Information supplied below:

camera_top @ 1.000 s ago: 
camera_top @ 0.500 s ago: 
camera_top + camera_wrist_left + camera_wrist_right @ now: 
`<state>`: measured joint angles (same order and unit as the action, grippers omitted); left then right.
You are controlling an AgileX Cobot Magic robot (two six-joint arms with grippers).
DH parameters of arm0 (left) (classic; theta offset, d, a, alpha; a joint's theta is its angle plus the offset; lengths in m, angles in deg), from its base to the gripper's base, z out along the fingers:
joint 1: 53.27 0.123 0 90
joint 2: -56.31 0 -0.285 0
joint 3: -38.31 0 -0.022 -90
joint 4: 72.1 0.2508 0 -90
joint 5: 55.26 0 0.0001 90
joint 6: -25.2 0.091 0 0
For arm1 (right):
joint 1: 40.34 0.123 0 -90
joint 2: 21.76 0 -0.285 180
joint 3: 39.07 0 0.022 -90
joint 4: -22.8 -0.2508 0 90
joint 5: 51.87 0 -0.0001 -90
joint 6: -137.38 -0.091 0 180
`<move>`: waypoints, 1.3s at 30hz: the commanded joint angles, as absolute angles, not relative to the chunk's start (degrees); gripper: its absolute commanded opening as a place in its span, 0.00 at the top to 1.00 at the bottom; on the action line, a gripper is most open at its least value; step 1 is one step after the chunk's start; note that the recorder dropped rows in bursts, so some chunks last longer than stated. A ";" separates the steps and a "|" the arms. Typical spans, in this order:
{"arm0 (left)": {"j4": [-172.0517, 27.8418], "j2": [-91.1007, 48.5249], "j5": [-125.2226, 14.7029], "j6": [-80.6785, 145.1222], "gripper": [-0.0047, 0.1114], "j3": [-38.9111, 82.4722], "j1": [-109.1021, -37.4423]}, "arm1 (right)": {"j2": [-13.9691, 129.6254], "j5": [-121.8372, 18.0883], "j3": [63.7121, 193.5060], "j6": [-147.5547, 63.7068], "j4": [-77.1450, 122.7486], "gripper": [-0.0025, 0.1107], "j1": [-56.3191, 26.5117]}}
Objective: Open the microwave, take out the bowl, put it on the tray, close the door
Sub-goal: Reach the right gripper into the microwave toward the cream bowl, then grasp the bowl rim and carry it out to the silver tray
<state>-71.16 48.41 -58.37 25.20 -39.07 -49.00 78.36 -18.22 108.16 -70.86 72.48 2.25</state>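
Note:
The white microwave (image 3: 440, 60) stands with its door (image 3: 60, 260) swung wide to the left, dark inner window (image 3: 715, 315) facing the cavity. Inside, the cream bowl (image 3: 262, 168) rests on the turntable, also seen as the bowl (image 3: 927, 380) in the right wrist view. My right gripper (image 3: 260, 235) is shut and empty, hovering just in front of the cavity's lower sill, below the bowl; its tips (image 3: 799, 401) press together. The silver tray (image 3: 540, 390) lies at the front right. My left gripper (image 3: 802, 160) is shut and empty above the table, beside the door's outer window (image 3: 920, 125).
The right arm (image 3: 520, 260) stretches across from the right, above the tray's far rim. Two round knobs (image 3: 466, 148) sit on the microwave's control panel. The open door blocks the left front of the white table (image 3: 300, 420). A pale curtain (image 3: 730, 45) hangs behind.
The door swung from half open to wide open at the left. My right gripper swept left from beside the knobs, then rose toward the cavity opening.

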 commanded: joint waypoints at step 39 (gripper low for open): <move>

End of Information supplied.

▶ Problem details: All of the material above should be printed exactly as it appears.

▶ Solution:
camera_top @ 1.000 s ago: 
camera_top @ 0.500 s ago: 
camera_top + camera_wrist_left + camera_wrist_right @ now: 
`<state>`: measured joint angles (same order and unit as the action, grippers omitted); left then right.
You are controlling an AgileX Cobot Magic robot (two six-joint arms with grippers).
DH parameters of arm0 (left) (classic; theta offset, d, a, alpha; a joint's theta is its angle plus the offset; lengths in m, angles in deg), from its base to the gripper's base, z out along the fingers:
joint 1: 53.27 0.123 0 90
joint 2: -56.31 0 -0.285 0
joint 3: -38.31 0 -0.022 -90
joint 4: 72.1 0.2508 0 -90
joint 5: 55.26 0 0.0001 90
joint 6: -25.2 0.091 0 0
For arm1 (right):
joint 1: 40.34 0.123 0 -90
joint 2: 21.76 0 -0.285 180
joint 3: 39.07 0 0.022 -90
joint 4: -22.8 -0.2508 0 90
joint 5: 51.87 0 -0.0001 -90
joint 6: -137.38 -0.091 0 180
`<move>`: waypoints, 1.3s at 30hz: the commanded joint angles, as absolute angles, not relative to the chunk's start (degrees); gripper: its absolute commanded opening as a place in its span, 0.00 at the top to 1.00 at the bottom; on the action line, a gripper is most open at its least value; step 1 is one step after the chunk's start; note that the recorder dropped rows in bursts, so some chunks last longer than stated. A ";" separates the steps and a "|" the arms. Typical spans, in this order:
{"arm0 (left)": {"j4": [-172.0517, 27.8418], "j2": [-91.1007, 48.5249], "j5": [-125.2226, 14.7029], "j6": [-80.6785, 145.1222], "gripper": [-0.0047, 0.1114], "j3": [-38.9111, 82.4722], "j1": [-109.1021, -37.4423]}, "arm1 (right)": {"j2": [-13.9691, 129.6254], "j5": [-121.8372, 18.0883], "j3": [63.7121, 193.5060], "j6": [-147.5547, 63.7068], "j4": [-77.1450, 122.7486], "gripper": [-0.0025, 0.1107], "j1": [-56.3191, 26.5117]}}
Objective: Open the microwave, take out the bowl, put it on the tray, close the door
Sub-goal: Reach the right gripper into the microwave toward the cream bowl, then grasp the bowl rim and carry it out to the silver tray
<state>-71.16 48.41 -58.37 25.20 -39.07 -49.00 78.36 -18.22 108.16 -70.86 72.48 2.25</state>
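Note:
The white microwave (image 3: 440, 60) stands with its door (image 3: 60, 260) swung wide to the left, dark inner window (image 3: 715, 315) facing the cavity. Inside, the cream bowl (image 3: 262, 168) rests on the turntable, also seen as the bowl (image 3: 927, 380) in the right wrist view. My right gripper (image 3: 260, 235) is shut and empty, hovering just in front of the cavity's lower sill, below the bowl; its tips (image 3: 799, 401) press together. The silver tray (image 3: 540, 390) lies at the front right. My left gripper (image 3: 802, 160) is shut and empty above the table, beside the door's outer window (image 3: 920, 125).
The right arm (image 3: 520, 260) stretches across from the right, above the tray's far rim. Two round knobs (image 3: 466, 148) sit on the microwave's control panel. The open door blocks the left front of the white table (image 3: 300, 420). A pale curtain (image 3: 730, 45) hangs behind.
The door swung from half open to wide open at the left. My right gripper swept left from beside the knobs, then rose toward the cavity opening.
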
 commanded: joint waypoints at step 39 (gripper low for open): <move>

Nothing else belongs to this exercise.